**Directions:**
A word-for-word copy of the data is what's wanted, with no pictures.

** Dataset extract follows **

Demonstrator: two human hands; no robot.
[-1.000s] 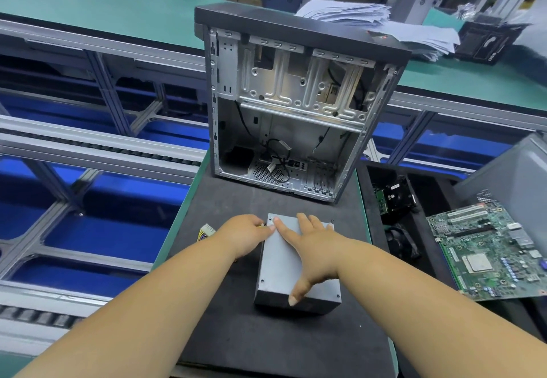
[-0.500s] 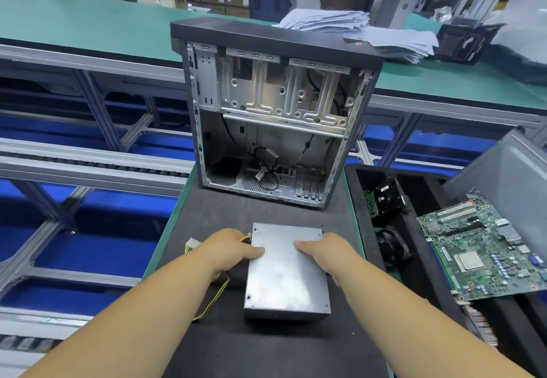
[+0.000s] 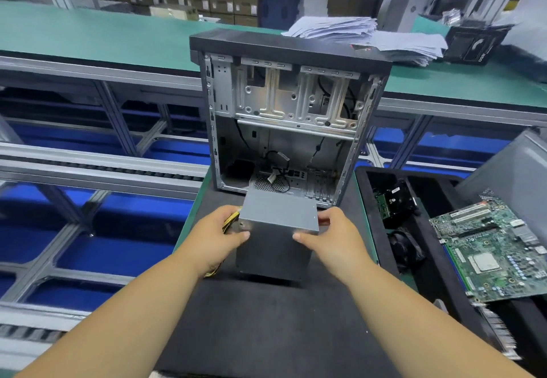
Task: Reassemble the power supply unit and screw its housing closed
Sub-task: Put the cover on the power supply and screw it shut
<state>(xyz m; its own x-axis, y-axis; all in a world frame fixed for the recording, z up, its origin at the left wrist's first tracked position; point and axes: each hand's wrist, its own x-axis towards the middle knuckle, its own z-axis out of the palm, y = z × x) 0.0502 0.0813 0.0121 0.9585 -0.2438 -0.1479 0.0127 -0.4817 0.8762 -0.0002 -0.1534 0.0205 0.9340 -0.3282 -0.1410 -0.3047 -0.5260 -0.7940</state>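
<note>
Power supply unit [image 3: 276, 229] stands tipped on edge on the black foam mat [image 3: 266, 333], just in front of the open computer case [image 3: 288, 117]. Left hand [image 3: 220, 234] and right hand [image 3: 331, 235] grip opposite sides, fingers curled round the housing, thumbs pressed on the near face. Yellow cable bundle [image 3: 229, 221] hangs at the left. Step in hand: repositioning the unit. Next move probably requires locating the screw holes.

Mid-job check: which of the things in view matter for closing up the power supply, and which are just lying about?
In play: power supply unit, gripped by left hand and right hand; its yellow cables.
Lying about: open computer case, motherboard, paper stack.
</note>
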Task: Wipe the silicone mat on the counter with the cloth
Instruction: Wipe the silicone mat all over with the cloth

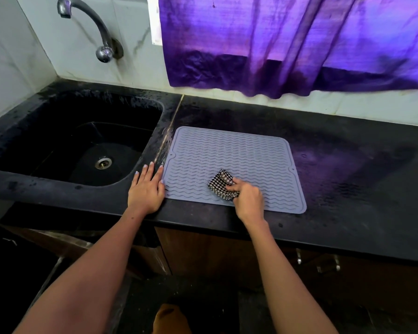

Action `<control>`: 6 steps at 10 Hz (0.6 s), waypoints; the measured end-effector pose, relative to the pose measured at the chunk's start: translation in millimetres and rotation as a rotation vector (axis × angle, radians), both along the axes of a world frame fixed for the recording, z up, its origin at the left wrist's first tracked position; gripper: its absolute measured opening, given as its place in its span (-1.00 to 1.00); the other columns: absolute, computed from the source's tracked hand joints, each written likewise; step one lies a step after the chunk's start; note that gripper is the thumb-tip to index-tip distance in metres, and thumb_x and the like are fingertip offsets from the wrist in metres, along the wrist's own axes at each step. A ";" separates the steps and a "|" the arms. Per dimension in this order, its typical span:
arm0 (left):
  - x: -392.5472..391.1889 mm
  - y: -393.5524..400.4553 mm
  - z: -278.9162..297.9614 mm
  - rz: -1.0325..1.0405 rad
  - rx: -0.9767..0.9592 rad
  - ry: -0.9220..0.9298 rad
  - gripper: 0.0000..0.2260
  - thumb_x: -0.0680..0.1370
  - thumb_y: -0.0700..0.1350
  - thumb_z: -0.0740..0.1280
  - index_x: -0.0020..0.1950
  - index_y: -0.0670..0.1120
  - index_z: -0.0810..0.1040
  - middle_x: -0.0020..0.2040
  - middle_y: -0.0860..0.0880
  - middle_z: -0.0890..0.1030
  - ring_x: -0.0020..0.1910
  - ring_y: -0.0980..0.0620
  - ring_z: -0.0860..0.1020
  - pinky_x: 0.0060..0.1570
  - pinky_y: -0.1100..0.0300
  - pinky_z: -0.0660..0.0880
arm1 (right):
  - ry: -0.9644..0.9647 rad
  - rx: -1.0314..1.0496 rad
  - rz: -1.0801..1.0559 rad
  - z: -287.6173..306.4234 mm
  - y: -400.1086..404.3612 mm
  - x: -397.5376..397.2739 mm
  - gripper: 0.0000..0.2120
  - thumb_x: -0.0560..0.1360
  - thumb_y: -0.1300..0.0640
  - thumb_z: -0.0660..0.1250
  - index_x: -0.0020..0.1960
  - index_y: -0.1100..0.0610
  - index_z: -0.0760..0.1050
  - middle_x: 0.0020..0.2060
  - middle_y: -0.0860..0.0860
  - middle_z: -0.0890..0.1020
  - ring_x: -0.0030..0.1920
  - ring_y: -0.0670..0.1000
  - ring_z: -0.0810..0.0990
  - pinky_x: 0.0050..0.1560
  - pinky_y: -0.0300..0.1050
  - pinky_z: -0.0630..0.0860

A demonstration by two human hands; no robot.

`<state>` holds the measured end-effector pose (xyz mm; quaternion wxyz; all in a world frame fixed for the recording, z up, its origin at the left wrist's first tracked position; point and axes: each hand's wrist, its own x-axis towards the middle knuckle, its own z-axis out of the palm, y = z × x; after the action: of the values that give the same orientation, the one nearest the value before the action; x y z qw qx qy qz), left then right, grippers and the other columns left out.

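The black sink (82,145) sits far left, set into the bench (348,169). Your left hand (146,189) lies flat with straight fingers at the silicone mat's (239,155) left edge, likely pinning it so it won't slide. On the mat's near half, your right hand (247,200) has a closed grip bunching the checked cloth (221,185) against the ridges, placed to scrub.

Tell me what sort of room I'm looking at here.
Most likely a home kitchen: a black sink with a wall tap set into a dark stone counter, where a grey silicone mat is being wiped with a checked cloth.
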<state>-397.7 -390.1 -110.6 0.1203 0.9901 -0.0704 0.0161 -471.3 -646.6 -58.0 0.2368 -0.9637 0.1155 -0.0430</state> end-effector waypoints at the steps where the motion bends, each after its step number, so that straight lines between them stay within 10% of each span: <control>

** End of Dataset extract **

**Exercise answer:**
Demonstrator: two human hands; no robot.
[-1.000s] 
[-0.500s] 
[+0.000s] 
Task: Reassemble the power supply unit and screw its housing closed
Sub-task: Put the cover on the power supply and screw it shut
<state>(xyz m; its own x-axis, y-axis; all in a world frame fixed for the recording, z up, its origin at the left wrist's first tracked position; point and axes: each hand's wrist, its own x-axis towards the middle knuckle, its own z-axis out of the palm, y = z × x) 0.0502 0.0813 0.0121 0.9585 -0.2438 -0.1479 0.0127 -0.4817 0.8762 -0.0002 -0.1534 0.0205 0.9340 -0.3282 -0.1410 -0.3047 -0.5260 -0.7940</state>
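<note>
Power supply unit [image 3: 276, 229] stands tipped on edge on the black foam mat [image 3: 266, 333], just in front of the open computer case [image 3: 288, 117]. Left hand [image 3: 220, 234] and right hand [image 3: 331, 235] grip opposite sides, fingers curled round the housing, thumbs pressed on the near face. Yellow cable bundle [image 3: 229, 221] hangs at the left. Step in hand: repositioning the unit. Next move probably requires locating the screw holes.

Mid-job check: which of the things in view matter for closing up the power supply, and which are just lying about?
In play: power supply unit, gripped by left hand and right hand; its yellow cables.
Lying about: open computer case, motherboard, paper stack.
</note>
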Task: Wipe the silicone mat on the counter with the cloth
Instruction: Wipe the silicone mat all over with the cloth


Action `<control>`: 6 steps at 10 Hz (0.6 s), waypoints; the measured end-effector pose, relative to the pose measured at the chunk's start: translation in millimetres and rotation as a rotation vector (axis × angle, radians), both along the axes of a world frame fixed for the recording, z up, its origin at the left wrist's first tracked position; gripper: its absolute measured opening, given as its place in its span (-1.00 to 1.00); the other columns: absolute, computed from the source's tracked hand joints, each written likewise; step one lies a step after the chunk's start; note that gripper is the thumb-tip to index-tip distance in metres, and thumb_x and the like are fingertip offsets from the wrist in metres, along the wrist's own axes at each step. A ";" separates the steps and a "|" the arms. Per dimension in this order, its typical span:
arm0 (left):
  - x: -392.5472..391.1889 mm
  - y: -393.5524..400.4553 mm
  - z: -278.9162..297.9614 mm
  - rz: -1.0325..1.0405 rad
  - rx: -0.9767..0.9592 rad
  - ry: -0.9220..0.9298 rad
  - gripper: 0.0000..0.2260
  - thumb_x: -0.0680..0.1370
  - thumb_y: -0.0700..0.1350
  - thumb_z: -0.0740..0.1280
  - index_x: -0.0020..0.1950
  - index_y: -0.0670..0.1120
  - index_z: -0.0810..0.1040
  - middle_x: -0.0020..0.2040
  - middle_y: -0.0860..0.0880
  - middle_z: -0.0890..0.1030
  - ring_x: -0.0020..0.1910
  - ring_y: -0.0980..0.0620
  - ring_z: -0.0860..0.1020
  - pinky_x: 0.0060..0.1570
  - pinky_y: -0.1100..0.0300
  - pinky_z: -0.0660..0.0880
arm1 (right):
  - ry: -0.9644..0.9647 rad
  - rx: -1.0314..1.0496 rad
  - rz: -1.0801..1.0559 rad
  - z: -287.6173..306.4234 mm
  - y: -400.1086..404.3612 mm
  - x: -397.5376..397.2739 mm
  - gripper: 0.0000..0.2120
  - thumb_x: -0.0560..0.1360
  - thumb_y: -0.1300..0.0640
  - thumb_z: -0.0660..0.1250
  - index_x: -0.0020..0.1960
  - index_y: -0.1100..0.0610
  - index_z: -0.0760..0.1050
  - middle_x: 0.0020..0.2060
  - middle_y: -0.0860..0.0860
  - middle_z: -0.0890..0.1020
  - ring_x: -0.0030..0.1920
  - ring_y: -0.0670..0.1000
  - ring_z: -0.0810..0.0990
  - pinky_x: 0.0050..0.1560
  - pinky_y: -0.0300..0.1050
  - pinky_z: -0.0630..0.0860

A demonstration by two human hands; no robot.

`<state>` holds the measured end-effector pose (xyz mm; quaternion wxyz; all in a world frame fixed for the recording, z up, its origin at the left wrist's first tracked position; point and axes: each hand's wrist, its own x-axis towards the middle knuckle, its own z-axis out of the palm, y = z × x; after the action: of the values that give the same orientation, the one nearest the value before the action; x y z qw qx qy qz), left then right, grippers and the other columns left out.

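The black sink (82,145) sits far left, set into the bench (348,169). Your left hand (146,189) lies flat with straight fingers at the silicone mat's (239,155) left edge, likely pinning it so it won't slide. On the mat's near half, your right hand (247,200) has a closed grip bunching the checked cloth (221,185) against the ridges, placed to scrub.

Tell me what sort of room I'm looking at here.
Most likely a home kitchen: a black sink with a wall tap set into a dark stone counter, where a grey silicone mat is being wiped with a checked cloth.
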<state>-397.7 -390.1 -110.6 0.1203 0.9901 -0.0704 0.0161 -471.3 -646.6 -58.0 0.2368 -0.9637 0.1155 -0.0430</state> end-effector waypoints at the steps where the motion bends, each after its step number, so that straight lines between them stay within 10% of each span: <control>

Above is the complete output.